We are called to relinquish an aggressive way of life and instead prize kindness, caring relationships and the value of the dignity of others. Integral human ecology not only reveals the relationship between the human person and the environment, but also the relationship of each person with him- or her-self and with the Creator. Duties towards the environment flow from those towards the person, considered in him- or her-self and in relation to others.
All of this also requires a response at the level of spirituality, inspired by the belief that creation is a gift that God has placed in the responsible hands of human beings for their use, recognition, gratitude and loving care. Nature presents itself to our eyes as the imprint of God, as a place in which his creative, providential and redemptive power is revealed. For this to be possible, we need to help one another to rediscover our connection with God and the mission given to us to be “shepherd and guardian” of ourselves, of others and of all creation. The new creation in Christ and the continuous creation reveal that nothing of what exists in this world is indifferent to the creating and redeeming plan of God.
Certainly, as a family inspired by St. Vincent Pallotti, who makes our being created in the image and likeness of God the foundation of our common vocation, we can help to put in place a new style of life and new missionary perspectives and sing the mercy God with all creatures.

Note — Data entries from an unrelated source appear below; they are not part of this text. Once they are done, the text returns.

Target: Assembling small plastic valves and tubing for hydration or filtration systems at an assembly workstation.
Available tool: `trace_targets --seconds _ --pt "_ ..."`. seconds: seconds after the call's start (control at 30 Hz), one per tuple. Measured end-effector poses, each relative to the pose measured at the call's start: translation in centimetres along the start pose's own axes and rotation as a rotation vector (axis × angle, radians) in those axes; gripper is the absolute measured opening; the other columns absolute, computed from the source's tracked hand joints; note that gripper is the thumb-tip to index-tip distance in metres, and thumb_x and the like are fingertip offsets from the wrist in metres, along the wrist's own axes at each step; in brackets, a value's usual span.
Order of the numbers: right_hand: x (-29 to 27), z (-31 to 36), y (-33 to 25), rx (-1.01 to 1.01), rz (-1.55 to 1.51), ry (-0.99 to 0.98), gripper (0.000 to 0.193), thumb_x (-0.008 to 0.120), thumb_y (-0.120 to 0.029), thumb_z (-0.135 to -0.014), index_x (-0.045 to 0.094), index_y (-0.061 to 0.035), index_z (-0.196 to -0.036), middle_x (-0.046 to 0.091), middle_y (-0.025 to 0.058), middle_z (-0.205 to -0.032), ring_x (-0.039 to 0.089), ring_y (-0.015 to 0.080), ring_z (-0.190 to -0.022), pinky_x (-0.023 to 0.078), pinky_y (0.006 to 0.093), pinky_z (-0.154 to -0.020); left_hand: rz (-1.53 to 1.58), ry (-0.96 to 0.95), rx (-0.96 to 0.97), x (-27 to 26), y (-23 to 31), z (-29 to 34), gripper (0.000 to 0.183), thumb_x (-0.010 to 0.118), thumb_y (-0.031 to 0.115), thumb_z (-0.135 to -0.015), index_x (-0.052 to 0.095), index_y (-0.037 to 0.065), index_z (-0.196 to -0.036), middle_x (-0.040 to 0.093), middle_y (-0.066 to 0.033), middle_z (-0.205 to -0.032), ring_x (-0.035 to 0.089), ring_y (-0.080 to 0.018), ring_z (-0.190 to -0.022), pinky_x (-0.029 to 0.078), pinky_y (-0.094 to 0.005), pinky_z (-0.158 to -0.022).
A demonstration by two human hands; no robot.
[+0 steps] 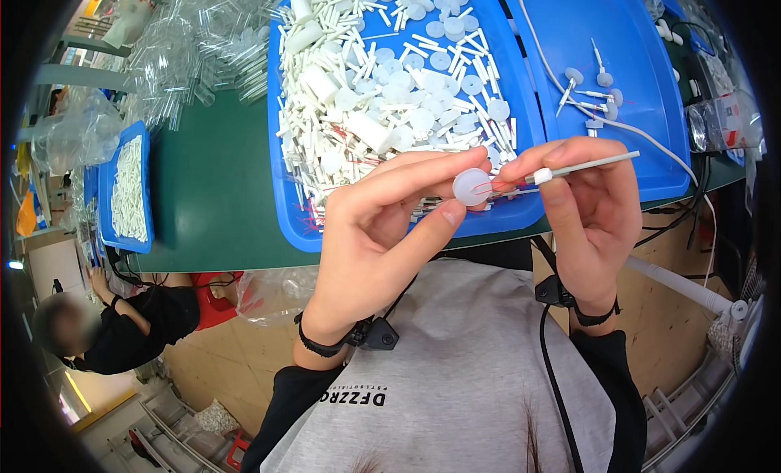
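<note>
My left hand [378, 229] pinches a translucent white disc [471, 186] between thumb and fingers. Thin red wires [498, 187] run from beside the disc toward my right fingertips. In my right hand [592, 221] is a slender pale rod [606, 161], pointing right, with a small white block [543, 176] near its inner end. Whether the rod and the wires are joined is hidden by my fingers. Both hands are over the near right corner of a blue tray [303, 240], which is heaped with short white sticks, translucent discs and larger white cylinders [321, 84].
A second blue tray [643, 82] at the right holds several disc-and-stick pieces [604, 79] and a white cable [630, 125] crosses it. Clear plastic tubes [203, 46] pile up at far left on the green table [203, 180]. Another person [134, 314] sits at left.
</note>
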State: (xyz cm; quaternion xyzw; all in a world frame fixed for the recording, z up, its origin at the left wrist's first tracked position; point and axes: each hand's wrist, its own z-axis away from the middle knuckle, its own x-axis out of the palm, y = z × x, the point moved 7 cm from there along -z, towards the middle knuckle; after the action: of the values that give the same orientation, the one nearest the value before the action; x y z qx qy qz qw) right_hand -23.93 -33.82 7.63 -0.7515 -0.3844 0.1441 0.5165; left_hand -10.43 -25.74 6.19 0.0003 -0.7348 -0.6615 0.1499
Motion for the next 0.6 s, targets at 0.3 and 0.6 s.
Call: trace_targets --seconds 0.3,0.6 --pt "-0.07 0.07 -0.39 -0.085 0.076 0.028 0.02 0.051 0.009 -0.092 0.046 0.0064 -0.111 0.062 0.0214 -0.103 0.064 0.0244 -0.098 0.053 0.0346 -0.086 0.018 0.023 -0.044 0.19 -0.05 0.12 0.036 0.058 -0.006 -0.085 0.056 -0.011 -0.121 0.062 -0.0186 -0.112 0.063 -0.0226 -0.101 0.048 -0.0336 -0.092" --pt "0.16 0.15 -0.66 -0.131 0.101 -0.013 0.022 0.051 0.012 -0.09 0.046 0.0056 -0.111 0.063 0.0229 -0.104 0.065 0.0268 -0.098 0.053 0.0355 -0.086 0.119 0.009 -0.08 0.29 -0.4 0.08 0.035 0.062 -0.012 -0.083 0.057 -0.01 -0.117 0.06 -0.0147 -0.115 0.062 -0.018 -0.103 0.047 -0.0301 -0.093"
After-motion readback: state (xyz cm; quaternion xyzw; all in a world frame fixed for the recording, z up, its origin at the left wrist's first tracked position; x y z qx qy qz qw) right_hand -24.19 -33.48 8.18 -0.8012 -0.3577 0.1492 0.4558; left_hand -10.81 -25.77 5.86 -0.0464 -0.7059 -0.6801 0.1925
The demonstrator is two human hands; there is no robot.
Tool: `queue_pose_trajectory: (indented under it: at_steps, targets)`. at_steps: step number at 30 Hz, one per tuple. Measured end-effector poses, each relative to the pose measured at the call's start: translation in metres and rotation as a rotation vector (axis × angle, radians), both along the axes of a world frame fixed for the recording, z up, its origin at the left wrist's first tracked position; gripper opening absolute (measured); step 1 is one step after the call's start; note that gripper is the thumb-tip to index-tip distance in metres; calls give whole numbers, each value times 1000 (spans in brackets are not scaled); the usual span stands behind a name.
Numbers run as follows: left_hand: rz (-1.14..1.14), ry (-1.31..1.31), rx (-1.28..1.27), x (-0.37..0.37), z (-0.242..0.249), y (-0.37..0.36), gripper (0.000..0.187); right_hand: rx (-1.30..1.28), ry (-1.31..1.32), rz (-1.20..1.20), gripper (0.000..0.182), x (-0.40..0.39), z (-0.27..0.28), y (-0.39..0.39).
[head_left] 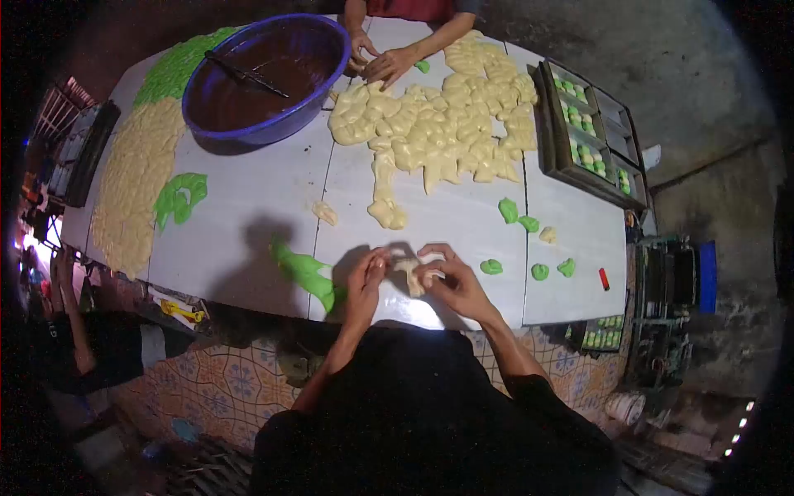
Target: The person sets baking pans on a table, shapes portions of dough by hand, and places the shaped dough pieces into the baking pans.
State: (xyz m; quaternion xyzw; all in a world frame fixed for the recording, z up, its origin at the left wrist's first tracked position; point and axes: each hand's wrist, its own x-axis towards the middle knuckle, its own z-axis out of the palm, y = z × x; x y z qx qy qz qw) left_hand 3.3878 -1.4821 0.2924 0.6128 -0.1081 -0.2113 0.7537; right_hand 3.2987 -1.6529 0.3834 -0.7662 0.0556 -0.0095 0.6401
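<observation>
A small piece of cream dough (409, 277) is between my hands, close to the table's near edge. My right hand (453, 283) has its fingers curled and closed on this piece. My left hand (365, 281) is beside it on the left, fingers bent together; whether anything is in them is too small to tell. Left of my left hand lies a long strip of green dough (304, 274). Small green lumps (491, 267) and a small cream lump (547, 235) rest to the right of my right hand.
A blue basin (273, 132) of brown mixture stands at the back left. Cream dough (447, 124) spreads across the table (248, 190). Opposite, a co-worker's hands (385, 62) touch dough. A compartment tray (556, 140) stands at right, near a red lighter (604, 279).
</observation>
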Motion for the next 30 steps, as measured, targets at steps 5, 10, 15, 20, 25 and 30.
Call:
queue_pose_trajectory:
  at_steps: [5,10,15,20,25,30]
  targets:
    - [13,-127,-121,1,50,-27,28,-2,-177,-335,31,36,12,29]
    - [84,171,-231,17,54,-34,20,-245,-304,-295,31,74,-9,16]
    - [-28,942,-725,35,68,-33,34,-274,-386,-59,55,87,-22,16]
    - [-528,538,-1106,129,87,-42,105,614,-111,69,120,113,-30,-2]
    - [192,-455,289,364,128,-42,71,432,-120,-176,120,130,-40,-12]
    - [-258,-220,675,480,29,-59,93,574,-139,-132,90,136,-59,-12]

From our Founder, St. Vincent Pallotti:
“Ah my God, faith reminds me that You are infinite Goodness and, as such, are infinitely diffusive, and with infinite love from all Eternity you have mercifully decreed the ineffable Work of the Creation of the entire Universe to spread in your creatures all of Yourself, eternal, infinite, immense, incomprehensible. […] Ah my God, faith reminds me that you have carried out the loving Decree of Creation, and that before creating human beings, you created Heaven and Earth, and in Heaven the Angels, and on earth everything visible […] in service of human beings, so that everything needed for the necessities of the present life be provided to be used as much as is needed to attain our final single Blessed End” (OOCC XIII, pp. 30-31).
“Human beings are created, as Holy Faith teaches us, in the image and likeness of God, God who is charity in essence, and therefore human beings are living images of divine charity according to the essence of their creation: and since God, being charity in essence in his external operations is always attentive towards human beings and was so to the point of sending his Only Begotten Son to redeem the human race by his death on a Cross, so human beings must imitate God according to their possibilities through the effectiveness of their works by loving their neighbour, which includes everyone of every condition, country, nation etc. capable of knowing God and, therefore, human beings according to the essence of their creation cannot exempt themselves from the precept of charity” (OOCC IV, pp. 172-3).
For personal and community reflection:
“The natural environment is a collective good, the patrimony of all humanity and the responsibility of everyone. If we make something our own, it is only to administer it for the good of all. If we do not, we burden our consciences with the weight of having denied the existence of others. That is why the New Zealand bishops asked what the commandment “Thou shall not kill” means when “twenty percent of the world’s population consumes resources at a rate that robs the poor nations and future generations of what they need to survive” (LS n. 95).